● **WORK TO BE COMPLETED**
For each line in the data that includes "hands", make a copy.

● **TASK INPUTS**
══════════════════════════════

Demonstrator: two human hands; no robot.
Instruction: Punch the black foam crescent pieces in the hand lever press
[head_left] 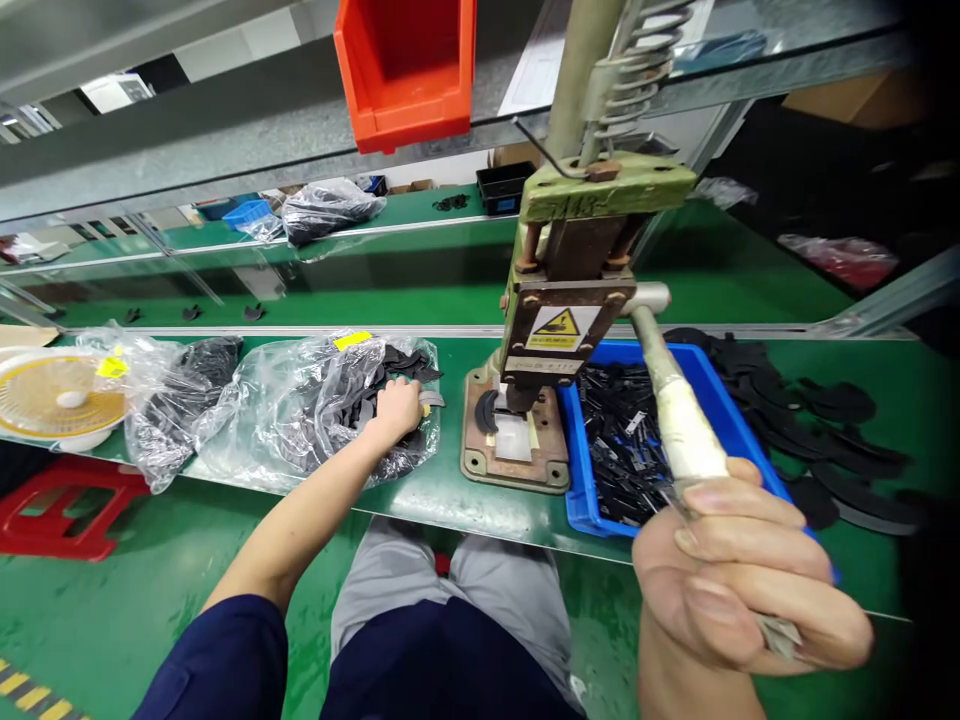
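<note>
My right hand (739, 575) is wrapped round the taped handle of the press lever (679, 410), pulled toward me. The green hand press (559, 300) stands on its base plate (480, 465), with a black curved part (486, 410) lying under the ram. My left hand (397, 405) reaches into an open clear plastic bag (300, 410) of black curved parts, fingers curled over the pile; what they hold is hidden. A blue bin (712, 390) of small black pieces sits right of the press.
A second bag of black parts (176, 395) and a small yellow fan (60, 395) lie at the left. Loose black curved parts (825, 420) pile up at the right. A red bin (405, 70) hangs on the shelf above. A red stool (64, 505) stands below left.
</note>
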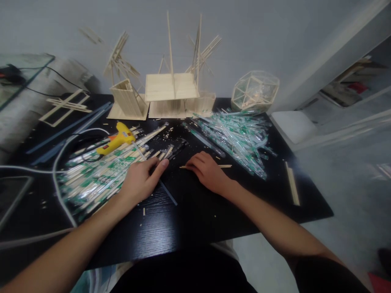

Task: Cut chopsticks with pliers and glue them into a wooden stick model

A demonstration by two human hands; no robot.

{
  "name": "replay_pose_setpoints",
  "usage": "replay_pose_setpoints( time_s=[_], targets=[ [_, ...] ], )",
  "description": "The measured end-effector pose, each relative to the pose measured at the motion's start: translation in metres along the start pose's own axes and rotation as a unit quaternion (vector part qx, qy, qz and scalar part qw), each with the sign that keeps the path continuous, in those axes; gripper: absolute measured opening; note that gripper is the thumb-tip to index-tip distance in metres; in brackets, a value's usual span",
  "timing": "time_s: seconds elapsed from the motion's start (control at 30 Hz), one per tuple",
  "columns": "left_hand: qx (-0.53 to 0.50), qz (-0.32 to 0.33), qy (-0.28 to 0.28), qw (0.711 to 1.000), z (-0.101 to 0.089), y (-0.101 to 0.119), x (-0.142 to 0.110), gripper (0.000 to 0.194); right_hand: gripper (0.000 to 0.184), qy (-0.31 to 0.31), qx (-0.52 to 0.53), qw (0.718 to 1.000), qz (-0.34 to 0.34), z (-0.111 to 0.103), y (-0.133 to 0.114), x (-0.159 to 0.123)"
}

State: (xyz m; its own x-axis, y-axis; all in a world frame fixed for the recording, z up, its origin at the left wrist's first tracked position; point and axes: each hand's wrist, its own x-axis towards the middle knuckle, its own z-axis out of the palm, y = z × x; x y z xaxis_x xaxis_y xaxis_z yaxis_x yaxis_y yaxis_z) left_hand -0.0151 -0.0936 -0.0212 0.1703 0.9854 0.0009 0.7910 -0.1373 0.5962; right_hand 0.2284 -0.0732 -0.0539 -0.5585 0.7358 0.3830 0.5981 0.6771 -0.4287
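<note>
My left hand (143,177) is closed, with thumb and index finger together, over a thin bluish-white strip (168,193). That strip slants out on both sides of the hand, towards the glue gun and down to the tabletop. My right hand (207,171) rests on the black table, fingers curled down over thin wooden sticks (225,166) that show at either side of it. Left of my left hand, a yellow glue gun (117,139) lies on a pile of wrapped wooden sticks (100,179).
Wooden stick models (171,87) stand along the wall. Crumpled green-and-clear wrappers (235,138) are heaped at the right, near a faceted frame (255,91). Loose sticks (292,183) lie by the right edge. A white cable (56,171) loops at the left.
</note>
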Motion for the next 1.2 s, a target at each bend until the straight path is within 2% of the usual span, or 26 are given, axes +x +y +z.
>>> replay_pose_setpoints(
  time_s=[0.13,0.2,0.27,0.37,0.47,0.57,0.67,0.77,1.0,1.2],
  targets=[
    [-0.008,-0.006,-0.004,1.0,0.0,0.0,0.001,0.052,0.018,0.132,-0.002,0.991,-0.021,-0.01,-0.012,-0.002],
    [-0.013,-0.004,-0.005,1.0,0.0,0.0,0.001,0.053,0.019,0.173,0.002,0.985,-0.024,-0.013,-0.016,-0.007],
    [-0.016,-0.001,-0.001,1.0,0.0,-0.001,0.001,0.054,0.023,0.168,0.017,0.985,-0.04,-0.014,-0.018,-0.011],
    [-0.02,-0.002,0.003,1.0,0.0,-0.002,0.001,0.055,0.028,0.12,0.06,0.988,-0.077,-0.012,-0.019,-0.013],
    [-0.024,-0.004,0.003,1.0,0.0,-0.003,0.001,0.055,0.024,0.089,0.12,0.985,-0.084,-0.011,-0.023,-0.01],
    [-0.025,-0.007,0.008,1.0,-0.001,-0.002,0.001,0.055,0.016,0.094,0.177,0.979,-0.032,-0.011,-0.027,-0.008],
    [-0.032,-0.006,0.011,0.999,-0.003,0.0,0.001,0.053,0.009,0.119,0.197,0.969,0.091,-0.009,-0.027,-0.008],
    [-0.033,0.008,0.029,0.999,-0.005,0.0,-0.001,0.05,0.022,0.139,0.198,0.957,0.162,-0.007,-0.024,-0.007],
    [-0.035,0.015,0.094,0.995,-0.011,-0.005,-0.003,0.045,0.021,0.161,0.211,0.951,0.156,-0.005,-0.021,-0.003],
    [0.013,0.032,0.133,0.99,-0.013,-0.008,-0.005,0.042,0.023,0.167,0.213,0.949,0.161,-0.003,-0.018,-0.002]
  ],
)
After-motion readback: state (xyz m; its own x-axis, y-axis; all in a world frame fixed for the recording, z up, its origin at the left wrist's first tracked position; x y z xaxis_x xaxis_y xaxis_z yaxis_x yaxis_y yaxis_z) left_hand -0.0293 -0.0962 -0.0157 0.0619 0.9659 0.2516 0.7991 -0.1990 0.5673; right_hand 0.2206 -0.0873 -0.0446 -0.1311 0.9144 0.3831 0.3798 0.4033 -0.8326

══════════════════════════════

● **TASK OUTPUT**
Demonstrator: two human hands; no robot.
A demonstration by two human hands; no robot.

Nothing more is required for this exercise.